A notebook for scraping, processing, and storing (to Airtable) the listings in [Source B](https://www.mobilehomeparkstore.com/mobile-home-parks-for-sale).

In [46]:
from bs4 import BeautifulSoup
import requests
import time
import re

In [71]:
main_url = 'https://www.mobilehomeparkstore.com'
url = 'https://www.mobilehomeparkstore.com/mobile-home-parks-for-sale'

In [8]:
response = requests.get(url)
soup = BeautifulSoup(response.text)

In [9]:
# Get links to each state
links_to_state = soup.select('.column-list a')
links_to_state = [main_url + l['href'] for l in links_to_state]
links_to_state

['https://www.mobilehomeparkstore.com//mobile-home-parks-for-sale/alabama/all',
 'https://www.mobilehomeparkstore.com//mobile-home-parks-for-sale/arizona/all',
 'https://www.mobilehomeparkstore.com//mobile-home-parks-for-sale/arkansas/all',
 'https://www.mobilehomeparkstore.com//mobile-home-parks-for-sale/california/all',
 'https://www.mobilehomeparkstore.com//mobile-home-parks-for-sale/colorado/all',
 'https://www.mobilehomeparkstore.com//mobile-home-parks-for-sale/florida/all',
 'https://www.mobilehomeparkstore.com//mobile-home-parks-for-sale/georgia/all',
 'https://www.mobilehomeparkstore.com//mobile-home-parks-for-sale/idaho/all',
 'https://www.mobilehomeparkstore.com//mobile-home-parks-for-sale/illinois/all',
 'https://www.mobilehomeparkstore.com//mobile-home-parks-for-sale/indiana/all',
 'https://www.mobilehomeparkstore.com//mobile-home-parks-for-sale/iowa/all',
 'https://www.mobilehomeparkstore.com//mobile-home-parks-for-sale/kansas/all',
 'https://www.mobilehomeparkstore.com//m

Get state names.

In [10]:
states = [s.split('/')[-2] for s in links_to_state]

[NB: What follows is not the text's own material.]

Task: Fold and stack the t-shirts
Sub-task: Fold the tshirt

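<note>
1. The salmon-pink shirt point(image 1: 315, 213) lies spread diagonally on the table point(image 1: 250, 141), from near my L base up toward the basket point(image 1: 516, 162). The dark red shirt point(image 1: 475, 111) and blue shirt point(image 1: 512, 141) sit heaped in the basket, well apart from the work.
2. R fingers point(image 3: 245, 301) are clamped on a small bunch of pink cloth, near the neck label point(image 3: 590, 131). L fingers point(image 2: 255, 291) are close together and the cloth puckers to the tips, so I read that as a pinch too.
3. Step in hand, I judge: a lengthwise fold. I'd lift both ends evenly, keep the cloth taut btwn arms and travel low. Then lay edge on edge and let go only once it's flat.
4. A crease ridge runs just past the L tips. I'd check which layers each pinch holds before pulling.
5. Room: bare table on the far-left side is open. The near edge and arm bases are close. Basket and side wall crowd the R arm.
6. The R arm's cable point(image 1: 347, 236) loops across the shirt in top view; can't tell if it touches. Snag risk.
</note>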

Go further and get sublinks of each listing/item per state.

In [33]:
listings_dct = {}
total_items = 0

for s, lnk in zip(states, links_to_state):
    response_state = requests.get(lnk)
    soup_state = BeautifulSoup(response_state.text)
    
    listings = soup_state.select('div.item-listing div.item')
    listings_dct[s] = [main_url + l.select_one('a')['href'] for l in listings]
    
    total_items += len(listings_dct[s])
    print(f'Processed {s}. Currently stored {total_items} listings ...')
    
    # If 50 listings
    if total_items >= 50:
        break
    
    time.sleep(5)

Processed alabama. Currently stored 11 listings ...
Processed arizona. Currently stored 14 listings ...
Processed arkansas. Currently stored 17 listings ...
Processed california. Currently stored 28 listings ...
Processed colorado. Currently stored 35 listings ...
Processed florida. Currently stored 55 listings ...


Generate `BeautifulSoup` object to each listing.

In [45]:
# Create separate BeautifulSoup object per listing so I don't have to make requests every time I try
listings_soup_dct = {}

for state in listings_dct.keys():
    listing_links = listings_dct[state]
    listings_soup_dct[state] = []
    
    for link in listing_links:
        response_per_listing = requests.get(link)
        listings_soup_dct[state].append(BeautifulSoup(response_per_listing.text))
        
        time.sleep(5)
    
    print(f'Finished extracting for {state}')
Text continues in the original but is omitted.